Uno studio del 12 febbraio scorso partorito dalla autorevole rivista scientifica “Science” manda un durissimo “messaggio” ai Governi e alle autorità sanitarie: «se continuano i lockdown il Covid-19 potrebbe rimanere tra noi ancora 10-20 anni». Il tema è dunque tanto sanitario quanto politico: la pandemia e il suo perdurare dipende «dalle nostre capacità di far diventare il virus endemico», sminuendo la forza virulenta purtroppo come attualmente è ancora. Sono in particolare due scienziati – Jennie S. Lavine del Dipartimento di Biologia della Emory University, Atlanta (Usa) e Ottar N. Bjornstad del Dipartimento di Biologia e del Centro Dinamica delle malattie infettive dell’Università dello Stato della Pennsylvania – che hanno sviluppato lo studio suffragata un anno di dati raccolti e intitolato “Immunological characteristics govern the transition of COVID-19 to endemicity”.
Il report, ripreso da Affari Italiani e Il Giornale, sostiene che il Covid sia ormai così diffuso che resta quasi impossibile l’eliminazione diretta del virus: siamo dunque condannati a convivere chiusi in casa con mascherine per il resto dei nostri giorni? Tutt’altro, e qui viene il bello e il sorprendente dello studio scientifico di “Science”.

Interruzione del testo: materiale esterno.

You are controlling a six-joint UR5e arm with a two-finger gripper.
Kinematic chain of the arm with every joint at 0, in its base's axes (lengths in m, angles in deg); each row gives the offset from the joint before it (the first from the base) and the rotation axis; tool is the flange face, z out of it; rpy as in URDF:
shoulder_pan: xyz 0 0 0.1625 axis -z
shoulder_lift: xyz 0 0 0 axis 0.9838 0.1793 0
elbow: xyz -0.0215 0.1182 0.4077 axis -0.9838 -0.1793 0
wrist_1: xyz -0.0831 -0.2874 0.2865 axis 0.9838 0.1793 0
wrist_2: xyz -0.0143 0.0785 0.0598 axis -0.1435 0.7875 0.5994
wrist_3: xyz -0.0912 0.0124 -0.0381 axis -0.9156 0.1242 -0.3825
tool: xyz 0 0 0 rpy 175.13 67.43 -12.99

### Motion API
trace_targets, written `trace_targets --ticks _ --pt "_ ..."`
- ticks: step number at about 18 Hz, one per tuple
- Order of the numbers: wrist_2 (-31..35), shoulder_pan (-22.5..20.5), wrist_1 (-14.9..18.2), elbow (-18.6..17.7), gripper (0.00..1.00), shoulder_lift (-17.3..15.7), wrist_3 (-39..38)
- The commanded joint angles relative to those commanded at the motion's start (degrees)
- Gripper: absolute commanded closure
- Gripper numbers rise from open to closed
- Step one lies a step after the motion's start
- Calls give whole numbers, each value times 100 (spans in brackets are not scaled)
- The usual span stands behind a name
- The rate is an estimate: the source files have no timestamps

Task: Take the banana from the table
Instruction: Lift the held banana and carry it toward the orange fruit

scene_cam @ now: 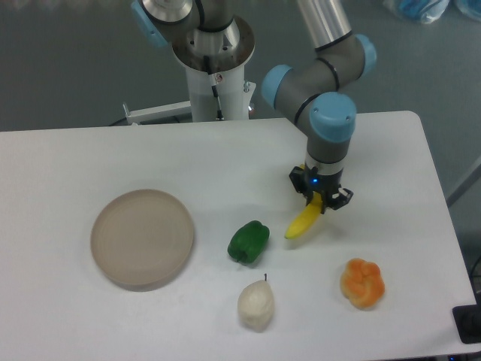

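Observation:
The yellow banana [304, 222] hangs tilted in my gripper [321, 194], its lower end pointing down-left toward the white table [225, 158]. The fingers are shut on its upper end, which they partly hide. Whether the lower tip still touches the tabletop is unclear. The arm reaches in from the top of the view, right of the table's middle.
A green pepper [248, 241] lies just left of the banana. A whitish pear [255, 304] sits near the front edge, and an orange lumpy fruit [362, 283] lies at the front right. A round beige plate [142, 238] rests on the left.

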Motion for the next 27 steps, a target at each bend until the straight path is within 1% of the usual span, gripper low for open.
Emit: trace_targets --ticks 1,3,6,8,9,14,23,27 --pt "-9 9 62 158 67 9 0" --pt "-114 35 80 518 67 105 -35" --pt "-553 18 159 984 67 228 -97" --pt "-571 27 141 1100 67 325 -97" --pt "-572 27 141 1266 67 403 -97" --pt "-572 44 150 1706 67 606 -88" --pt "-501 70 150 2014 67 721 -88" --pt "-501 70 159 2076 67 738 -35"
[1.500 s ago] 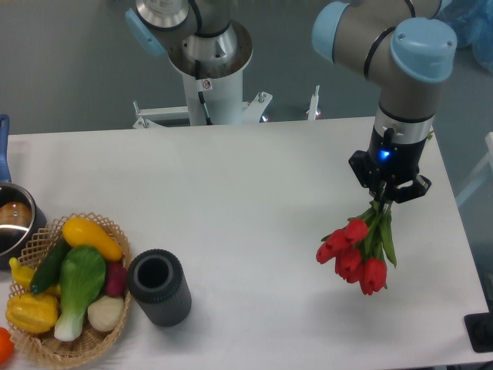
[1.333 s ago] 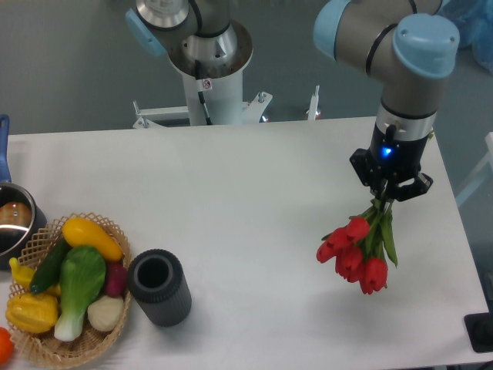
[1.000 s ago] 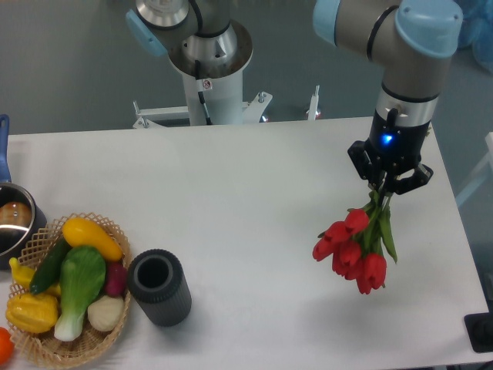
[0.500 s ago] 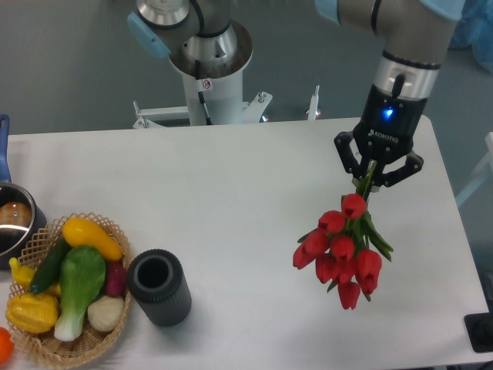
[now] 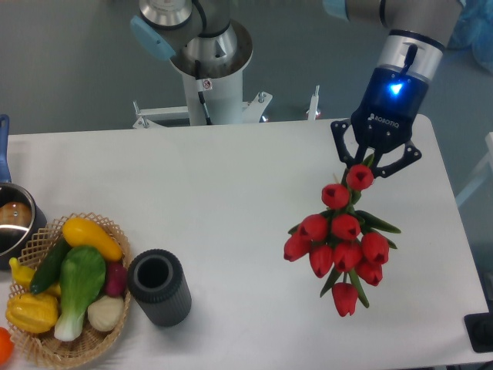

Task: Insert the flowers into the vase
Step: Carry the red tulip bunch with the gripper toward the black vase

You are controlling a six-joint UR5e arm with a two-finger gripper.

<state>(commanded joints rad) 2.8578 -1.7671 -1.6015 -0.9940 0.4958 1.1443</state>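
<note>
End effector (image 5: 375,156) pinching stems of red tulip bunch with green leaves (image 5: 339,243), heads hanging down above white table (image 5: 231,193). Short dark grey ribbed vase (image 5: 159,287) upright, mouth up, well apart toward lower left, beside wicker basket (image 5: 69,339).

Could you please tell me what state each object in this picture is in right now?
gripper: shut on the flowers.
flowers: hanging heads-down, lifted off the table.
vase: upright, mouth empty.
wicker basket: filled with vegetables, touching the vase.
metal pot: open, at the table's left edge.
</note>
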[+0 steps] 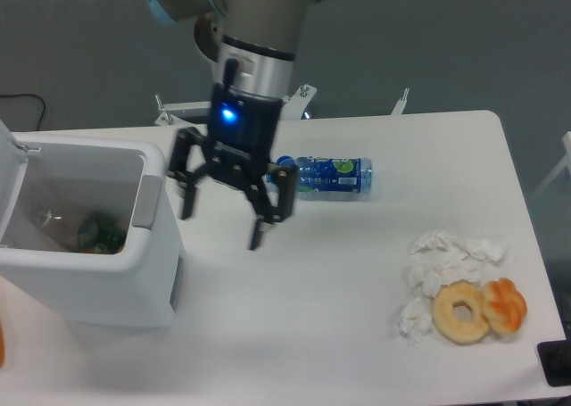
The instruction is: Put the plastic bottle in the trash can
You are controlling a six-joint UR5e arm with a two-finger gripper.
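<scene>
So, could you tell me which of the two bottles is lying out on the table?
The blue-labelled bottle, lying on its side behind the open gripper. The clear plastic bottle is inside the trash can.

I see the trash can (85, 272) at the table's (321, 335) left edge, the plastic bottle (94, 232) lying inside it. My gripper (220, 227) hangs just right of the can, fingers spread. Behind it lies a capped bottle (330, 176) on its side. Far right front: crumpled tissues (442, 259), with two doughnuts (477, 310) touching them.
</scene>
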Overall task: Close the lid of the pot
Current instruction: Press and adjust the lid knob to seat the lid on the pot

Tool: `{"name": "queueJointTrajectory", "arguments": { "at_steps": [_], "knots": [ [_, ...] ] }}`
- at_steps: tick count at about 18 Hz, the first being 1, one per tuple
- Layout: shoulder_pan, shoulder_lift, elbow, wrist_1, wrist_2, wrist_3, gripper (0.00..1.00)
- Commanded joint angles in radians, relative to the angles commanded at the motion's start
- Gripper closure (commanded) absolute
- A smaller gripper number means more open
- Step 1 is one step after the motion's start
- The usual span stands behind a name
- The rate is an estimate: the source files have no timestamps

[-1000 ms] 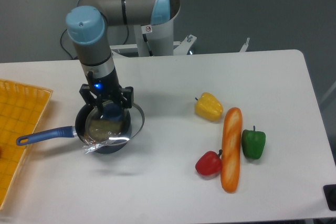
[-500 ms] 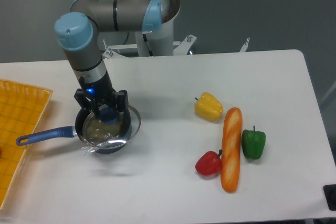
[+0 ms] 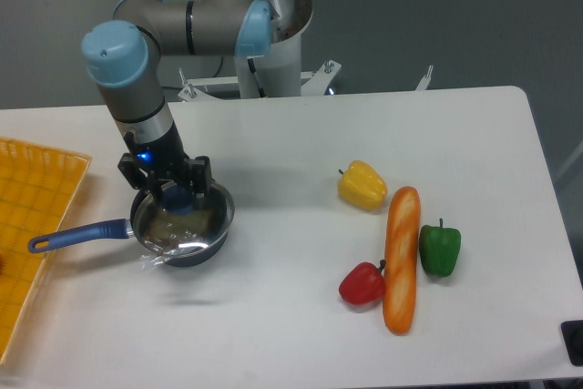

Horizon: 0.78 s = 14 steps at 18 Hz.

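The dark navy pot (image 3: 155, 241) sits at the left of the table with its long blue handle (image 3: 77, 235) pointing left. The clear glass lid (image 3: 185, 221) lies over the pot's mouth, its metal rim nearly lined up with the pot's rim, tilted slightly. My gripper (image 3: 177, 196) hangs straight down over the pot and is shut on the lid's blue knob (image 3: 178, 200).
An orange tray (image 3: 27, 225) lies at the left edge, just past the pot handle. A yellow pepper (image 3: 363, 185), a long baguette (image 3: 401, 258), a green pepper (image 3: 440, 250) and a red pepper (image 3: 363, 284) lie at the right. The arm's base stands behind the table.
My gripper has carried the lid to the left, from overhanging the pot's right side to nearly centred over the pot. The pot has not moved.
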<state>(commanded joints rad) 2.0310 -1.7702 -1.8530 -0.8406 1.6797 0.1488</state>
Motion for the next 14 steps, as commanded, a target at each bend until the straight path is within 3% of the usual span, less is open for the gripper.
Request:
{"name": "queueJointTrajectory", "arguments": {
  "at_steps": [14],
  "knots": [
    [0.000, -0.017, 0.014, 0.002, 0.037, 0.005, 0.38]
  ]
}}
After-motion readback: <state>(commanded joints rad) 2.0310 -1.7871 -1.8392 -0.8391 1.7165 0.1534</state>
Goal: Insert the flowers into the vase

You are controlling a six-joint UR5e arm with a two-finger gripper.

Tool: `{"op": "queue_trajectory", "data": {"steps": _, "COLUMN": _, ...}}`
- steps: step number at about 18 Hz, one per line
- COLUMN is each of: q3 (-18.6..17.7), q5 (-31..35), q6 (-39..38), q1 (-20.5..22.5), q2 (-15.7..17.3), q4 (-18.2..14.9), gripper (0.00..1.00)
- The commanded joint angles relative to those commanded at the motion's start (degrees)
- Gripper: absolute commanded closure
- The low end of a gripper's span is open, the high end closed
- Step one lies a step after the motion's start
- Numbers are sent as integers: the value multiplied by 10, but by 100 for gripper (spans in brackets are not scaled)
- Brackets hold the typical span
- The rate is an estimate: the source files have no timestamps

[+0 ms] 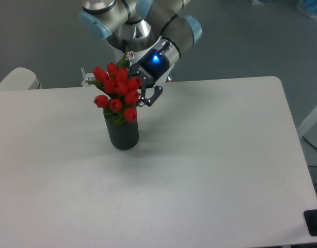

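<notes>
One bunch of flowers [117,93] sits in the mouth of the vase [123,134], which stands upright on the white table [210,165] toward its far left part. You see the red heads lean up and to the left, so the long axis of the bunch is tilted, not vertical. The stems are hidden inside the vase and behind the buds. The gripper [147,95] is just right of the flowers; only one dark finger shows clearly, so you cannot tell if it is spread or closed.
</notes>
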Motion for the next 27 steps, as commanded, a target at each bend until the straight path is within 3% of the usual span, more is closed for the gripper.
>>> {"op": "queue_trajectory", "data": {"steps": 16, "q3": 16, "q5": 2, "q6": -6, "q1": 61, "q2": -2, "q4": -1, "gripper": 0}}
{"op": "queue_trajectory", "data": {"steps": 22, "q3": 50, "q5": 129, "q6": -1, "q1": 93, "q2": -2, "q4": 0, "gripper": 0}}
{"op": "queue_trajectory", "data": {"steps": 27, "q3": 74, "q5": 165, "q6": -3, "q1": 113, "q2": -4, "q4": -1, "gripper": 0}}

LE CONCLUSUONI DI ‘SCIENCE’ CONTRO IL LOCKDOWN
L’essere umano da tempo immemore convive con altri coronavirus ormai divenuti endemici (come l’influenza, ad esempio) e che seppur infettano ancora non provocano più gravi malattie essendo stati indeboliti nella loro aggressività avendo ormai come rapporto di mortalità per infezione (IFR) pari allo 0,001. Nello studio di “Science” si sostiene come il coronavirus circolerà velocemente – con R0=6 – e dunque tanto più in fretta potrà essere reso endemico e non più pandemicamente letale: se si continua però a limitarne la diffusione, serviranno almeno 10 o 20 anni per uscire da questa situazione. «L’immunità che blocca le infezioni diminuisce rapidamente ma che l’immunità che riduce la malattia è di lunga durata», spiegano gli scienziati nelle conclusioni dell’importante report sul Covid-19.

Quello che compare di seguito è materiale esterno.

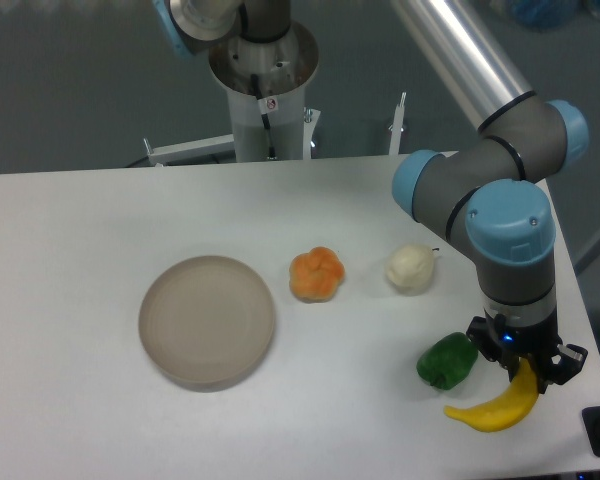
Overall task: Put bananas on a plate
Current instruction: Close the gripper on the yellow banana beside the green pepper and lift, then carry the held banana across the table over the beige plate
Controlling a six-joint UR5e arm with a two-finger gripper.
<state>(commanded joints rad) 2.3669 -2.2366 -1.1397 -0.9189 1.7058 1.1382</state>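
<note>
The yellow banana (pixel 492 410) lies at the front right of the white table, curving up to the right. My gripper (pixel 528 372) is down over the banana's upper right end, with its dark fingers (pixel 554 375) close against both sides of that end, so it looks shut on the banana. The banana still rests low by the table surface. The beige-grey plate (pixel 208 320) sits empty at the left centre of the table, far to the left of the gripper.
A green bell pepper (pixel 447 360) sits just left of the gripper, touching distance from the banana. An orange fruit (pixel 317 274) and a white round item (pixel 411 268) lie between plate and arm. The table's right and front edges are close to the banana.
</note>
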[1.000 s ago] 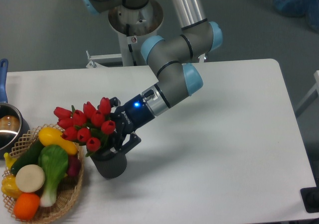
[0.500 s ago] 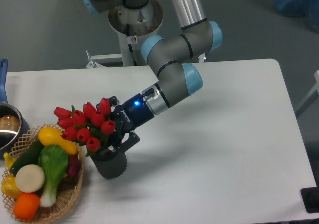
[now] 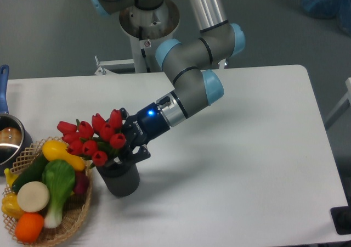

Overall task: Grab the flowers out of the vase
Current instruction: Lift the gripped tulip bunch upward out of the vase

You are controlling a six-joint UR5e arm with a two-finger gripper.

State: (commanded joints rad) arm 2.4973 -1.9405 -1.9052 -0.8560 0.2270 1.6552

Serve dunque agire con strategie diverse da quelle riscontrate finora e dimostratisi inefficaci (lockdown e chiusure a macchia di leopardo): «affinché la maggior parte delle persone venga infettata così presto nella vita, persino più giovane del morbillo nell’era pre-vaccino, il tasso di attacco deve superare la trasmissione dalle sole infezioni primarie», ribadisce Science. Di fatto, concludono i due scienziati, «una volta che i dati demografici dell’infezione raggiungono uno stato stazionario, il nostro modello prevede che i casi primari si verifichino quasi interamente nei neonati e nei bambini piccoli, che, nel caso di Covid-19, sperimentano un CFR basso e un IFR contemporaneamente basso».
Sembra un controsenso, ma la conclusione è proprio questa: per ridurre il Covid-19 va fatto circolare il più rapidamente possibile, «se è necessario un frequente potenziamento dell’immunità mediante la circolazione virale in corso per mantenere la protezione dalla patologia, allora potrebbe essere meglio che il vaccino imiti l’immunità naturale nella misura in cui previene la patologia senza bloccare la circolazione del virus in corso». Da ultimo, Science sottolinea come in questo particolare coronavirus, il vaccino che risulta il principale per efficacia è quello a base di adenovirus – ovvero AstraZeneca – perché «è migliore nel prevenire infezioni gravi rispetto a quelle lievi o asintomatiche, e sarà importante produrre tecnologie simili per gli altri vaccini».